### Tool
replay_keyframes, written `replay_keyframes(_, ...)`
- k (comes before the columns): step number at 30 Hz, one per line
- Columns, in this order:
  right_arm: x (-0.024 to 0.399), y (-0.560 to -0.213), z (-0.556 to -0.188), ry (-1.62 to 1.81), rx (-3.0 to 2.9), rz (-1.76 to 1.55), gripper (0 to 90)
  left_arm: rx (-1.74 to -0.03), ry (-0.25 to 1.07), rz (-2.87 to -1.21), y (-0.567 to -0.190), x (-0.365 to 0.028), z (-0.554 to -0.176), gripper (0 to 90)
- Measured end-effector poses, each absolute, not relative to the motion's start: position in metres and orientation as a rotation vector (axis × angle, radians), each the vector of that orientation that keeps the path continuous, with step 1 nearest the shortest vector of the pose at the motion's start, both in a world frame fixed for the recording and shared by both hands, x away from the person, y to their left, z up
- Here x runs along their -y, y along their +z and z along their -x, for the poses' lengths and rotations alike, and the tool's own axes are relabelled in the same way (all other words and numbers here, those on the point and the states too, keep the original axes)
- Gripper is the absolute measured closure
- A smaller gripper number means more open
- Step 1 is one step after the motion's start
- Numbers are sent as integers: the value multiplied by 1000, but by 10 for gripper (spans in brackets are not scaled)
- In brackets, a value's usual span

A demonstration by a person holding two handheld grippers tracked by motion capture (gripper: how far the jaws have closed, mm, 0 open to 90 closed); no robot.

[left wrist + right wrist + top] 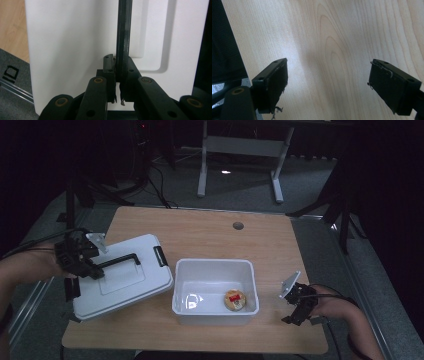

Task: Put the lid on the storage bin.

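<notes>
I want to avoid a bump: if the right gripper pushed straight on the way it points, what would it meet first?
Most likely the bare wooden table. The right gripper has open jaws with nothing between them, angled down at the tabletop; how far off it is cannot be told.

I am seeing the bin (215, 270) sitting near the middle of the table (200, 227), toward my edge, with a small round packet (235, 300) lying inside it at its near right corner. The lid (122, 282) is lying just left of the bin, its right edge against the bin's rim and its left end hanging past the table's left side. My left gripper (95, 268) is sitting over the lid's left part, on the handle (124, 35). My right gripper (292, 315) is hovering right of the bin, above bare tabletop near the front right corner.
</notes>
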State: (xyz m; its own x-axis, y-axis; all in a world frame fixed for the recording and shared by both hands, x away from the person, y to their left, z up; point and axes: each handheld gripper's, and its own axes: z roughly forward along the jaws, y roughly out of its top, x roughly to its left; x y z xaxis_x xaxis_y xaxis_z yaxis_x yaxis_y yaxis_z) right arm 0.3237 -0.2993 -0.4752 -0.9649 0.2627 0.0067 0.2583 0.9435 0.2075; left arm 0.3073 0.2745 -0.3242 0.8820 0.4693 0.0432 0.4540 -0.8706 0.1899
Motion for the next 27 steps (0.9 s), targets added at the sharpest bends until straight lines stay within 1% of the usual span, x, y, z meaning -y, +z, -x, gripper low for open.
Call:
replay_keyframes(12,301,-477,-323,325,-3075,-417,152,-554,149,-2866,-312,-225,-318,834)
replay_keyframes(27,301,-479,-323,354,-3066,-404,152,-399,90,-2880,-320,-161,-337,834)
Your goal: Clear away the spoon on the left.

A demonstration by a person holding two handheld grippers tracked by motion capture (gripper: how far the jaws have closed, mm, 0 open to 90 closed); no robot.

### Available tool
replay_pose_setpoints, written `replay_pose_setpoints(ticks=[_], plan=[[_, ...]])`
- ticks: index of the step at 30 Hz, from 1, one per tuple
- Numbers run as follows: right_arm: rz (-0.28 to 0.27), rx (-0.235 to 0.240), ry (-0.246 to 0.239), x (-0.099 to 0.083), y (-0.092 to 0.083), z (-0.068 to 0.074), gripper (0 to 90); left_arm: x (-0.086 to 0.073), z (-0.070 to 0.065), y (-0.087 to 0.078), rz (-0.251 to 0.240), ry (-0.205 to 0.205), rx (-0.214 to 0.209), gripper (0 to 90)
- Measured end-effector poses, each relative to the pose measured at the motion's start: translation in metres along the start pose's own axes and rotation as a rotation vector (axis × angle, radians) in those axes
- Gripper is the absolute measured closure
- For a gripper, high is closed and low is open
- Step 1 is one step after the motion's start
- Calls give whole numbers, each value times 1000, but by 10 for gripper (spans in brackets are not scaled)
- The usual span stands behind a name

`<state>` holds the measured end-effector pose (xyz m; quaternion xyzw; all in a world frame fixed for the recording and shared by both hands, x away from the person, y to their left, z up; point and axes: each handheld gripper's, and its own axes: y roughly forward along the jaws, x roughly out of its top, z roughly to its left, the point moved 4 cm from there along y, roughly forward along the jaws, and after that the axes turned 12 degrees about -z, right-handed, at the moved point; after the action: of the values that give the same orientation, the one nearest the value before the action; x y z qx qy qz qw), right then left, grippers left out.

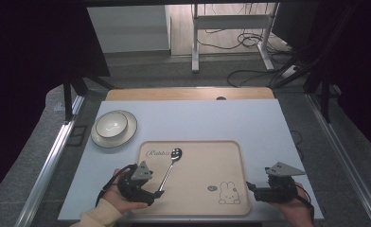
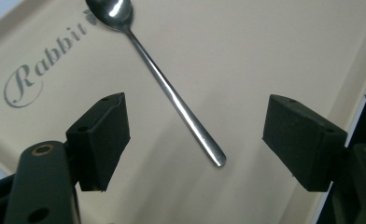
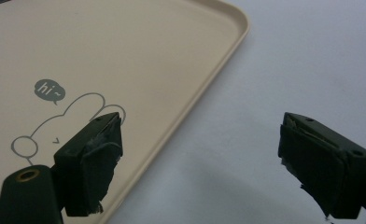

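Note:
A metal spoon [image 1: 169, 168] lies slantwise on the left half of a beige tray [image 1: 202, 161] printed with "Rabbit" and a bunny. My left gripper [image 1: 153, 189] is at the tray's near left corner. In the left gripper view the left gripper [image 2: 195, 116] is open, its jaws standing wide to either side of the spoon [image 2: 172, 93] handle's end without touching it. My right gripper [image 1: 252, 189] is open and holds nothing. It hovers over the tray's right rim [image 3: 204, 88], one jaw above the bunny print, the other above the table.
A white bowl [image 1: 111, 123] sits on a dark-rimmed plate [image 1: 98, 139] at the table's left, behind the tray. The pale blue table top [image 1: 198, 118] runs back to a wooden strip. Cables and a desk frame lie on the floor beyond.

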<state>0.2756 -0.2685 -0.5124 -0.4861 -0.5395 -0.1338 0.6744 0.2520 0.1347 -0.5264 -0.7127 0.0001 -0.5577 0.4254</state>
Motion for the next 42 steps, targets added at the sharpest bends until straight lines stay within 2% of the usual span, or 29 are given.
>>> replay_pose_setpoints(ticks=[4, 7, 8, 9, 10, 13, 22, 23, 25, 29, 32, 34, 35, 36, 39, 40, 42], plan=[[-5, -3, 1, 0, 0, 0, 139, 3, 2, -4, -38, -11, 31, 213], [-9, -1, -1, 1, -1, 0, 139, 6, 4, -9, -85, -6, 73, 207], [-9, -1, -1, 1, -1, 0, 139, 6, 4, -9, -85, -6, 73, 205], [-12, -1, -2, 1, 0, 0, 139, 8, 6, -11, -109, -3, 94, 206], [-12, -1, -2, 1, 0, 0, 139, 8, 6, -11, -109, -3, 94, 207], [-13, 0, -1, 1, 0, 0, 139, 12, 9, -17, -154, -6, 128, 209], [-15, -1, -5, 1, -1, 0, 139, 15, 18, -31, -196, -23, 186, 210], [-14, -1, -6, 1, -1, -1, 139, 13, 24, -35, -207, -37, 211, 211], [-15, -3, -6, 1, -1, -1, 138, 13, 25, -36, -211, -41, 215, 215], [-15, -8, -5, 1, -2, -1, 139, 8, 32, -42, -218, -66, 248, 217], [-17, -12, -5, 1, -2, -1, 139, 4, 36, -45, -218, -70, 262, 220], [-17, -16, -3, 1, -2, -2, 139, -4, 43, -52, -221, -93, 292, 220], [-17, -16, -3, 1, -2, -2, 139, -4, 43, -52, -221, -93, 292, 220], [-16, -19, 1, 0, -2, -4, 139, -11, 46, -58, -220, -100, 315, 220], [-14, -19, 3, 0, -2, -5, 139, -24, 52, -69, -218, -131, 348, 220], [-14, -19, 3, 0, -2, -5, 139, -24, 52, -69, -218, -131, 348, 221], [-17, -23, 3, 0, -2, -6, 139, -34, 54, -75, -215, -157, 368, 223]])
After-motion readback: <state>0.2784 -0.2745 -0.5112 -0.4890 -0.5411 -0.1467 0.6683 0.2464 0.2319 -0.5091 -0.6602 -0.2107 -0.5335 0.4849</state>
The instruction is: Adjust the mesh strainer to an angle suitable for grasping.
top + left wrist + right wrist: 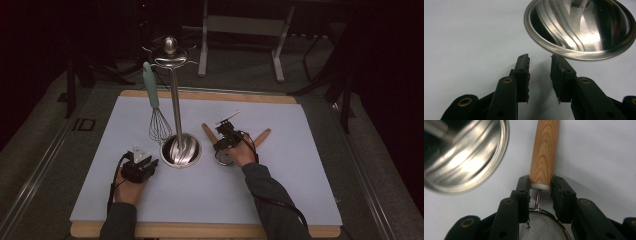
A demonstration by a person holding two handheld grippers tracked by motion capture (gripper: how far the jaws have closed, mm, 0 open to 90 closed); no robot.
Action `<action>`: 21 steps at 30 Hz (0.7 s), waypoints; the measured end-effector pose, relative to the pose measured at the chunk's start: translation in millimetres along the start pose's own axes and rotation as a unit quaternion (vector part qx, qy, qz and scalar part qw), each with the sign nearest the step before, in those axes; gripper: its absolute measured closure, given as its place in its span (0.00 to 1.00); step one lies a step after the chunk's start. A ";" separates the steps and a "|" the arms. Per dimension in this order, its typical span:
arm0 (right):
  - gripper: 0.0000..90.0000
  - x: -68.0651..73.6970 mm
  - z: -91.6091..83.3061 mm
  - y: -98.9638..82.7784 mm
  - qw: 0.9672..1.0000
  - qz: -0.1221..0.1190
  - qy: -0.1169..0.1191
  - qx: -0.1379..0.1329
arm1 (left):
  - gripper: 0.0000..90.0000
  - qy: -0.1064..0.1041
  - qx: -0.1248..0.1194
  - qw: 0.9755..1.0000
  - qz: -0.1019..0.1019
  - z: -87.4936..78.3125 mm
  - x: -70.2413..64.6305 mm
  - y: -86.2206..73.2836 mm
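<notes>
A small strainer lies on the white mat [300, 175], with its wooden handle [545, 150] pointing away from me and its mesh bowl [541, 227] low between the jaws. My right gripper [540, 185] is shut on the handle's near end, at the white collar. In the high view it [218, 144] sits just right of the steel utensil stand [176, 100]. A whisk [159, 122] with a teal handle hangs from the stand. My left gripper [539, 66] stands open with nothing between its jaws, on the mat close to the stand's domed base [584, 30].
A second wooden handle [261, 136] lies on the mat to the right of my right hand. The mat rests on a wooden board [210, 93]. Metal frame legs [240, 40] stand in the dark beyond the table.
</notes>
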State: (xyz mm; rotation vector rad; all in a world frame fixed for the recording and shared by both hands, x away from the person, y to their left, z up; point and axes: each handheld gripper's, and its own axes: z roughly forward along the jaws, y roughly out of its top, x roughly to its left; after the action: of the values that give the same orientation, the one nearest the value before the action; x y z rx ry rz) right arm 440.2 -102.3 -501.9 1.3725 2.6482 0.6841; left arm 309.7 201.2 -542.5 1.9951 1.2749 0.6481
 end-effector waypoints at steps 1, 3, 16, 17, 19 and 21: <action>0.76 0.7 -1.1 -2.2 1.000 -0.002 0.001 0.000 | 0.76 0.000 0.000 1.000 0.000 0.0 -0.1 0.0; 0.76 1.8 -4.4 -8.8 1.000 -0.008 0.003 0.001 | 0.76 0.000 0.001 1.000 0.001 -0.1 0.0 0.0; 0.62 7.3 -16.9 -17.7 0.999 -0.032 0.038 -0.002 | 0.75 0.002 0.001 1.000 0.002 -0.1 -0.3 0.1; 0.62 6.0 -16.0 -16.2 0.999 -0.027 0.045 -0.002 | 0.75 0.002 0.001 1.000 0.002 -0.1 -0.3 0.1; 0.62 2.9 -13.8 -13.2 0.998 -0.020 0.056 -0.003 | 0.75 0.002 0.001 1.000 0.002 -0.1 -0.3 0.1; 0.63 0.9 -12.5 -10.1 0.998 -0.016 0.062 -0.001 | 0.75 0.001 0.001 1.000 0.002 -0.1 -0.2 0.1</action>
State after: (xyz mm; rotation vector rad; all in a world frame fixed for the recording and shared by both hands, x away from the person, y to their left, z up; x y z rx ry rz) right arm 428.7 -111.0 -494.9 1.3253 2.7565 0.7946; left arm 309.6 201.1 -542.4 1.9996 1.2749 0.6514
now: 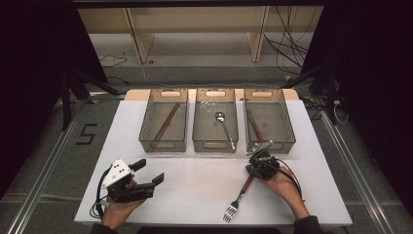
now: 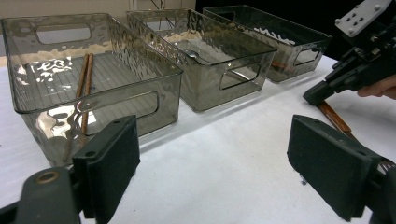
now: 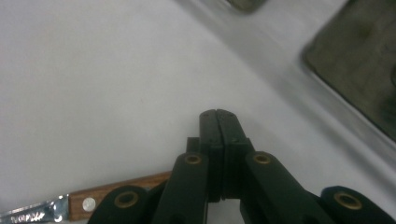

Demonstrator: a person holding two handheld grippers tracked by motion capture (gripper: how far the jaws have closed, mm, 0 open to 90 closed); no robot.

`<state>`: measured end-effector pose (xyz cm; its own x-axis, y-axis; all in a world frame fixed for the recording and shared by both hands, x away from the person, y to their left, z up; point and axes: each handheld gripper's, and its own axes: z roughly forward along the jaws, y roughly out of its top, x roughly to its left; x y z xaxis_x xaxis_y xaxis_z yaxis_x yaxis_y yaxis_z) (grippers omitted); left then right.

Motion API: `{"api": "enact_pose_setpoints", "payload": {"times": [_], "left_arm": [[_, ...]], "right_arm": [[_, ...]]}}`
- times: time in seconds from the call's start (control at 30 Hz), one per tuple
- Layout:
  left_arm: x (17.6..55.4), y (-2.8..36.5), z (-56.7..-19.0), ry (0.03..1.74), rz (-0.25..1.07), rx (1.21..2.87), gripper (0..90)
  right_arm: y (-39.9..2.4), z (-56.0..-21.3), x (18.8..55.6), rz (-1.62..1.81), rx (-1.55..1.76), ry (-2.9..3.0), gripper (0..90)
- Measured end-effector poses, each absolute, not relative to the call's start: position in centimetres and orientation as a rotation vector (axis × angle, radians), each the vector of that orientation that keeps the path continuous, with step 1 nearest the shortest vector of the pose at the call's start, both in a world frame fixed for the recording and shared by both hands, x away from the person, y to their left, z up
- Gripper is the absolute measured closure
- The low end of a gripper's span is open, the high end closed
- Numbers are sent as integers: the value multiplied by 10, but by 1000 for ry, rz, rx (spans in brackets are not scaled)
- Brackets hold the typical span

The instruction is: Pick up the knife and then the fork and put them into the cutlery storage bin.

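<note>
A white table (image 1: 195, 195) is seen from above, with three translucent grey bins set side by side along its far half. A pair of brown chopsticks (image 1: 166, 122) is held in the left bin (image 1: 164, 120), a metal spoon (image 1: 225, 127) in the middle bin (image 1: 215, 120), and a wooden-handled utensil (image 1: 254, 127) in the right bin (image 1: 269, 120); whether this utensil is a knife cannot be told. A fork (image 1: 238, 199) with a wooden handle lies on the near right part of the table, tines toward the near edge.

The left gripper (image 1: 146, 178) is held at the near left, well apart from the bins, and its jaws are spread wide with bare table between them, as the left gripper view confirms. The right gripper (image 1: 256, 156) is held at the near right, just before the right bin, above the far end of the fork's handle. In the right gripper view its jaws are pressed together with nothing between them, and the handle is seen passing beneath them, beside the tips rather than clamped. Whether the jaws touch the handle cannot be told.
</note>
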<state>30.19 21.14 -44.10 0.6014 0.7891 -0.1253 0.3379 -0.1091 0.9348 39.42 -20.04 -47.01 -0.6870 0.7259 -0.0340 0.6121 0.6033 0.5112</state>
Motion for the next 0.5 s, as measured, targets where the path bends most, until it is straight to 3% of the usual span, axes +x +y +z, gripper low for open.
{"api": "enact_pose_setpoints", "payload": {"times": [0.5], "left_arm": [[302,209,-442,940,498,1704,165]], "right_arm": [[-237,-466,370,633,1148,2623,900]]}}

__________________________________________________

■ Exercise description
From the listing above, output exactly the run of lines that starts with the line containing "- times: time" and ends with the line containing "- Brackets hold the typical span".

■ Reply
- times: time in seconds from the call's start (control at 30 Hz), one per tuple
- Layout:
  left_arm: x (17.6..55.4), y (-2.8..36.5), z (-56.7..-19.0), ry (0.03..1.74), rz (-0.25..1.07), rx (1.21..2.87), gripper (0..90)
  right_arm: y (-39.9..2.4), z (-56.0..-21.3), x (18.8..55.6), rz (-1.62..1.81), rx (-1.55..1.76), ry (-2.9..3.0), gripper (0..90)
- Measured end-effector poses, each absolute, not relative to the call's start: position in centimetres and orientation as a rotation vector (axis × angle, radians), each the vector of that orientation that keeps the path continuous, with step 1 nearest the shortest vector of the pose at the call's start, both in a world frame fixed for the recording and shared by both hands, x away from the person, y to their left, z up
- Gripper is the absolute measured closure
- The low end of a gripper's span is open, the high end closed
- Numbers are sent as integers: the value multiplied by 10, but by 1000 for ry, rz, rx (spans in brackets are not scaled)
- Brackets hold the typical span

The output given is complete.